First some background. So Wikipedia states:

A complex number is a number that can be expressed in the form $a + bi$, where $a$ and $b$ are real numbers, and .... Complex numbers allow solutions to certain equations that have no solutions in real numbers.

I wanted to highlight how it says "real numbers". So it seems this assumes the foundation of having real numbers, as opposed to only relying on discrete integers or something like that. So far I haven't been able to find any explanation as to why it's strictly tied to real numbers and not something else.

But despite that, the main thing I have been unable to find so far is an example of a polynomial like the original one from the 1700's or so, which results in a cubic equation that has a negative radical. I was hoping this brief history of complex numbers would show an example polynomial, but as far as I can tell it results in a positive value.

The so-called casus irreducibilis is when the expression under the radical symbol in $w$ is negative.

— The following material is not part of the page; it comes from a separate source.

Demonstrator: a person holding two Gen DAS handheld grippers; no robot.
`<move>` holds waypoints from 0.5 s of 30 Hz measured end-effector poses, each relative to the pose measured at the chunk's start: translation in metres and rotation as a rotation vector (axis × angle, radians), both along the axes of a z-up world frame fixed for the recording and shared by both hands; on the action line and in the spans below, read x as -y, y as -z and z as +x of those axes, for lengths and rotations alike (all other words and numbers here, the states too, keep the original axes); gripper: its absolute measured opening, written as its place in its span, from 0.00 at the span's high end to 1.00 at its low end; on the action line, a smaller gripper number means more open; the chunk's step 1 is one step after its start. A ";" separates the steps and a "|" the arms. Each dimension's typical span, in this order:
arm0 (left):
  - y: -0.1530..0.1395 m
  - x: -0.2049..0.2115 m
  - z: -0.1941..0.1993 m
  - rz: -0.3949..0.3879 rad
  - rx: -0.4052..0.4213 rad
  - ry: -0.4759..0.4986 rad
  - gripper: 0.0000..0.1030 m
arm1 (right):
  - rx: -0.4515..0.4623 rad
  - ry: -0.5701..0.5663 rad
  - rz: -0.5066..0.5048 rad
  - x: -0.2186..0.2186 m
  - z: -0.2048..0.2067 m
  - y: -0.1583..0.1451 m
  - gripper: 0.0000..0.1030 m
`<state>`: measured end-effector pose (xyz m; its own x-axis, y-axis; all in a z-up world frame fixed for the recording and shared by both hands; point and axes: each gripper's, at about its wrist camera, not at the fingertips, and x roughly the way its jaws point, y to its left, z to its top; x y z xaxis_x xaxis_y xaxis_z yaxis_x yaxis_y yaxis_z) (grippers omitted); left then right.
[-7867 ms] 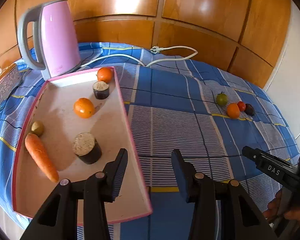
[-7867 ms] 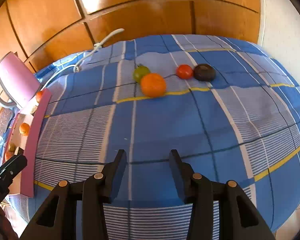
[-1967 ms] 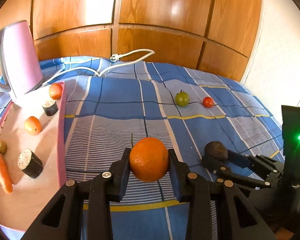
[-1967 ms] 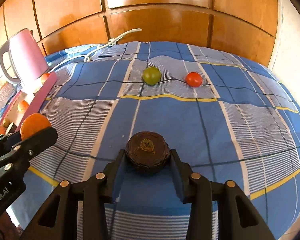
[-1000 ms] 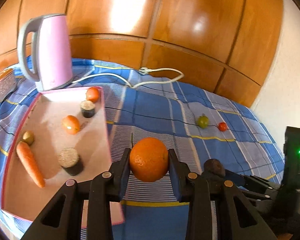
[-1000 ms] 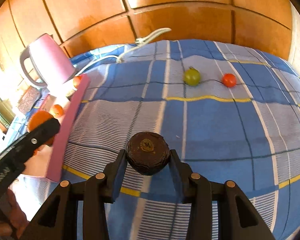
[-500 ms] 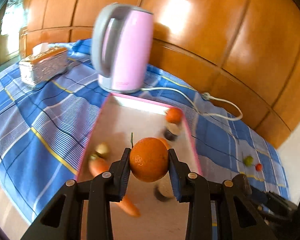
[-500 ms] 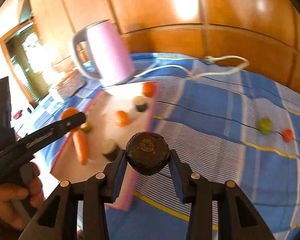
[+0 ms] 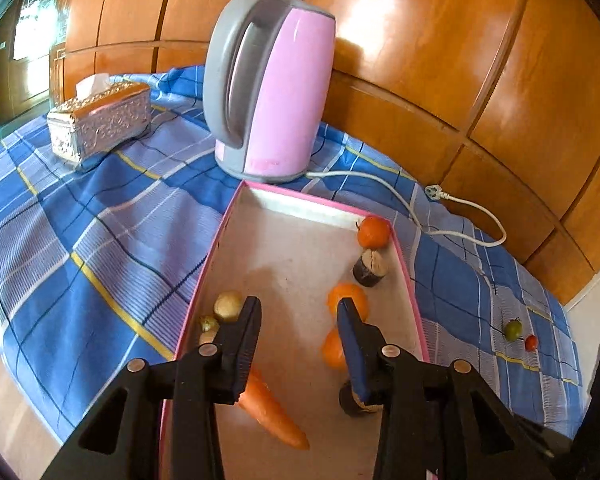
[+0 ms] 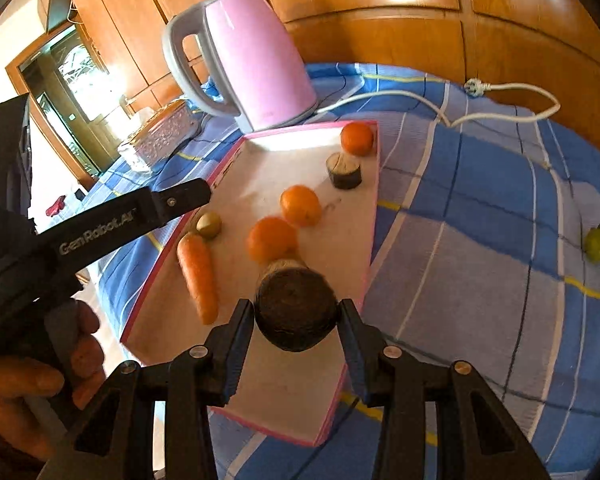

Don't know why they didn't include a proper example, though I could be misreading it.

In order to try to get at why complex numbers were invented, beyond that history and beyond explanations like this, I would like to more deeply understand what they were trying to do with solving the polynomials that were real-number based. So they already assume real numbers (and I'm not sure why like I mentioned), which is a big thing to assume, and they have the other factoring and polynomial solving techniques to use which are based on other mathematical assumptions. I would like to go through their steps and understand what the meaning of solving real-number-based polynomials and running into the corner of having a negative radical. I don't see when that situation would arise and when it does, what it feels like.

Wondering if one could point me to an example or reference to help me in better learn this, or if it's straightforward even provide an example polynomial with some background and explanation.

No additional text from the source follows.